Meet an Island Species: The Micronesian Megapode
Islands cover a tiny fraction of the planet's surface, but are home to over half of all extinctions. In this series, we'll introduce you to some of the rare and fascinating animals found on islands.
Unless you are an ornithologist, the word "megapode" might conjure images of a transformer-like creature in your mind. In reality, megapodes, or "incubator birds," are chicken-like birds who are the only type of birds to use something other than their body heat to incubate their eggs. Instead, they bury their eggs under large mounds of sand or decaying vegetation, using geothermal or volcanic heat to warm the eggs. The picture below shows a megapode standing atop his huge incubator mound. Imagine starting your life under a pile of volcanic-heated compost!
Read on for more information about these unique birds.
How do you recognize a Micronesian Megapode? Micronesian Megapodes are about the size of a pigeon, with dark brownish-black feathers, a paler head and crest, and yellow bill and legs. Check out the picture to the right for an image of one:
How do Micronesian Megapodes spend their time? Once they've constructed an incubating mound for their eggs, Micronesian Megapodes are attentive parents, checking their eggs several times a day. They live in thick forests and are omnivorous, eating a variety of food from the forest floor, including seeds, beetles, ants, other insects, and plant matter. Micronesian Megapodes are very shy and secretive, and while they can fly, they usually prefer to walk.
How many Micronesian Megapodes are there? With less than 3,000 individuals surviving, the Micronesian Megapode is listed as an endangered species on the IUCN Red List.
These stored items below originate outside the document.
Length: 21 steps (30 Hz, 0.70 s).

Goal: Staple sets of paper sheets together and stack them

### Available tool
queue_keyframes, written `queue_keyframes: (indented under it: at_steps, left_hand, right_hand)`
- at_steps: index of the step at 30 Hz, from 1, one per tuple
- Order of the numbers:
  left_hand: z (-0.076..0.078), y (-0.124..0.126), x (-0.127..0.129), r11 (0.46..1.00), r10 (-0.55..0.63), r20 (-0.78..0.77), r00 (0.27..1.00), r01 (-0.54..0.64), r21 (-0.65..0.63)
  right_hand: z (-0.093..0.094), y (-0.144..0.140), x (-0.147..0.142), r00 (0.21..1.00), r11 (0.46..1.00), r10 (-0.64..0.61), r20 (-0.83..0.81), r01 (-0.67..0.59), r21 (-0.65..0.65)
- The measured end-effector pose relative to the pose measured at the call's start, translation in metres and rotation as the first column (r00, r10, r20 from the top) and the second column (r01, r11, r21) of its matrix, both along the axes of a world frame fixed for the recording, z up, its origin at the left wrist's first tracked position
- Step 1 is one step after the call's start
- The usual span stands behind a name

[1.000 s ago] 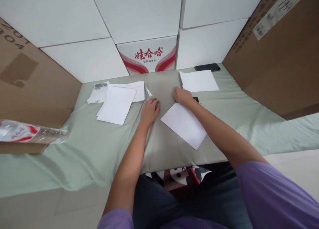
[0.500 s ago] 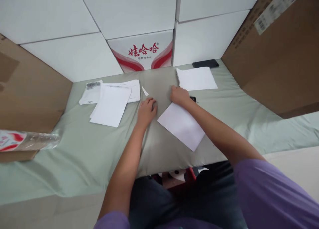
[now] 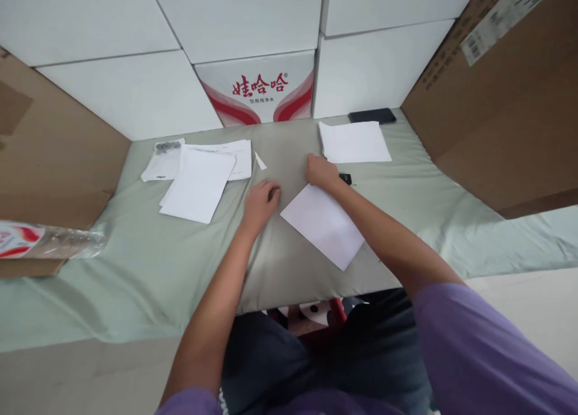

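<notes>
My left hand rests on the pale green cloth, fingers loosely bent, with nothing seen in it. It lies just left of a tilted white sheet. My right hand sits curled at that sheet's far corner, touching it. A small black object pokes out beside the right hand; whether the hand grips it is unclear. Beyond the right hand lies a neat stack of white paper.
Loose white sheets and a small plastic bag lie at the left, with a paper scrap beside them. A black phone sits at the back. Cardboard boxes flank the cloth; a plastic bottle lies at the far left.
Both hands stay by the tilted sheet. The left fingers have curled in a little. The view has shifted slightly.
</notes>
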<state>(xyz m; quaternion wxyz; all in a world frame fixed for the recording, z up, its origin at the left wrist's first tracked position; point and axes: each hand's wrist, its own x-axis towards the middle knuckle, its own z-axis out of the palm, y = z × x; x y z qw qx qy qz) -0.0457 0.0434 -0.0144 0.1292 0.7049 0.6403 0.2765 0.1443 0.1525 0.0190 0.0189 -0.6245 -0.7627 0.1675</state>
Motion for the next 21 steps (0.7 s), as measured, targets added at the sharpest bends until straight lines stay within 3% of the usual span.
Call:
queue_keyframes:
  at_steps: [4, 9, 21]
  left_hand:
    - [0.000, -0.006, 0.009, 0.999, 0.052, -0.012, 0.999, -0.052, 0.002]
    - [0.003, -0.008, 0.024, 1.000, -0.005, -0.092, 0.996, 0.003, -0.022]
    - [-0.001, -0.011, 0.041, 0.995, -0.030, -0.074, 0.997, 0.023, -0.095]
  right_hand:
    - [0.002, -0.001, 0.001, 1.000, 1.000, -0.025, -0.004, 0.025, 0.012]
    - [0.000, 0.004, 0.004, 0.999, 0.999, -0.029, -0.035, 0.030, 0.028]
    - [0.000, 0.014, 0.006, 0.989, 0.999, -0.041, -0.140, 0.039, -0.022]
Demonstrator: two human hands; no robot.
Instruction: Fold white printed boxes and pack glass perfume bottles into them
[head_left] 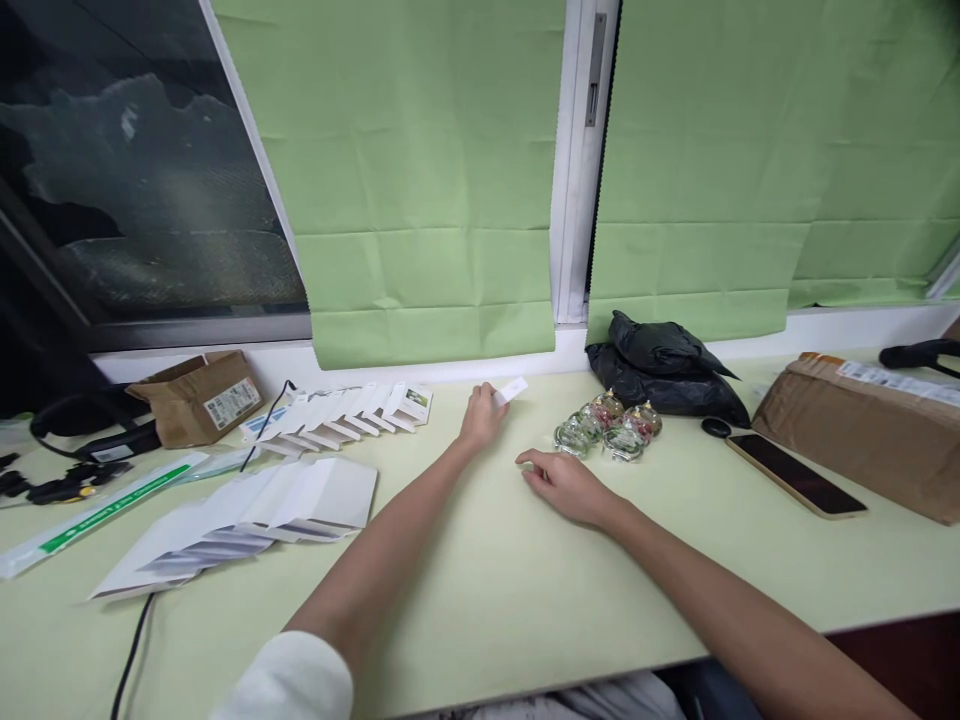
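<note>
My left hand (483,418) is closed around a small white card (511,391), which sticks out past the fingertips to the right, above the table. Its far part shows a faint mark; the rest is hidden by the hand. My right hand (570,486) rests at the table with loosely bent fingers, the index finger reaching left, and nothing in it. Just beyond that hand sits a cluster of clear glass-like baubles (609,428) with green, red and gold tints. Left of my left hand, several white folded cards (360,412) overlap in a row, the end one printed with a picture.
Larger white folded sheets (300,500) lie at the left, near a green-labelled clear strip (112,508) and a black cable (135,650). An opened cardboard box (202,400) stands behind. At right are black plastic bags (667,370), a phone (796,475) and a brown parcel (862,430).
</note>
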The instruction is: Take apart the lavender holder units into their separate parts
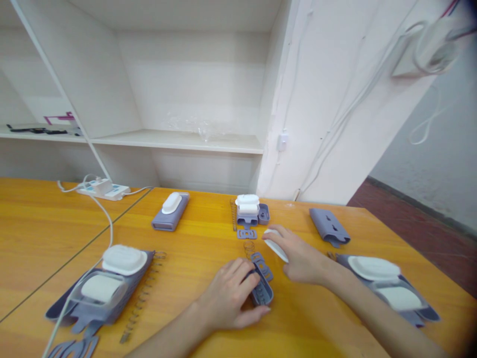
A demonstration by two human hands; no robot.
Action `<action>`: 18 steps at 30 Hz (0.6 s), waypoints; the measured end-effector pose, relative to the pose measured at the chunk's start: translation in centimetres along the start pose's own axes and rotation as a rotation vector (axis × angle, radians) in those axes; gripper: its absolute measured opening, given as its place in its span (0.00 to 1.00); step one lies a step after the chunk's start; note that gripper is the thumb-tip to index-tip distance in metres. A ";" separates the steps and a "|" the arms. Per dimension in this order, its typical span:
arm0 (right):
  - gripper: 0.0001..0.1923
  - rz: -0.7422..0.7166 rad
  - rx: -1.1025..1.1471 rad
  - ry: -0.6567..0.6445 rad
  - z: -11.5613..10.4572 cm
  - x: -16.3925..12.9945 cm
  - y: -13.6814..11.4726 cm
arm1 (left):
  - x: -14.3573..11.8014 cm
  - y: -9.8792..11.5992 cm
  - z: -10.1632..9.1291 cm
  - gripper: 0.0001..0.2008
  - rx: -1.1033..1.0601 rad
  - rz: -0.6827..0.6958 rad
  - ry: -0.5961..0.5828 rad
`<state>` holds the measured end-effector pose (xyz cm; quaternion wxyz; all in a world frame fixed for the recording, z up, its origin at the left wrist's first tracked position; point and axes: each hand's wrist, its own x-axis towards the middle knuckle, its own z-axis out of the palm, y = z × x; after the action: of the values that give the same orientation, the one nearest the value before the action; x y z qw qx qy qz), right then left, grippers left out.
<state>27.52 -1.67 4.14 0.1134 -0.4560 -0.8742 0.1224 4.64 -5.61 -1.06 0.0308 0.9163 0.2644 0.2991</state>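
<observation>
My left hand (236,293) lies over a grey-purple oblong plastic case (264,293) in the middle of the table, fingers curled over its left side and thumb along its near end. The part under my fingers is hidden. My right hand (300,253) pinches a white oval cover (276,244) by its edge, tilted, above the table right of the case. A flat grey-purple cut-out plate (262,266) touches or lies very close to the case's far end. Beyond it is a loose coil spring (249,247).
On the wooden table (208,238), sets of grey-purple housings with white ovals stand left (122,261), right (374,268) and at the back (247,209). A long spring (143,298) lies left. A white cable (111,226) runs from a power strip (106,189). A grey-purple sleeve (328,226) lies back right.
</observation>
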 end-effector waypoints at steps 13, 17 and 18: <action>0.30 0.627 -0.167 0.127 -5.9 -1.3 15.1 | 0.1 -0.1 0.0 0.19 0.005 -0.006 -0.005; 0.21 0.672 -0.164 0.130 -6.4 -1.6 16.9 | 0.0 -0.1 0.0 0.19 -0.010 -0.007 -0.018; 0.21 0.663 -0.156 0.135 -6.4 -1.6 17.2 | 0.0 -0.1 0.0 0.19 -0.013 -0.008 -0.024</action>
<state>43.62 7.18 4.58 0.0900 -0.7295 -0.6758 0.0550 4.63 -5.52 -1.05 0.0414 0.9187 0.2656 0.2895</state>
Its small range means that it is highly dependent on habitat preservation, and even a small loss of habitat could be fatal to the species.
Where can you find Micronesian Megapodes? You guessed it: Micronesia. Megapodes are found throughout Australasia, but the Micronesian variety is restricted to the Mariana Islands, Palau, Chuuk, and other nearby islands in the Western Pacific. Several Seacology projects have protected Micronesian Megapode habitat, including our reserves in Ngardmau State, Palau and Onongoch, Chuuk.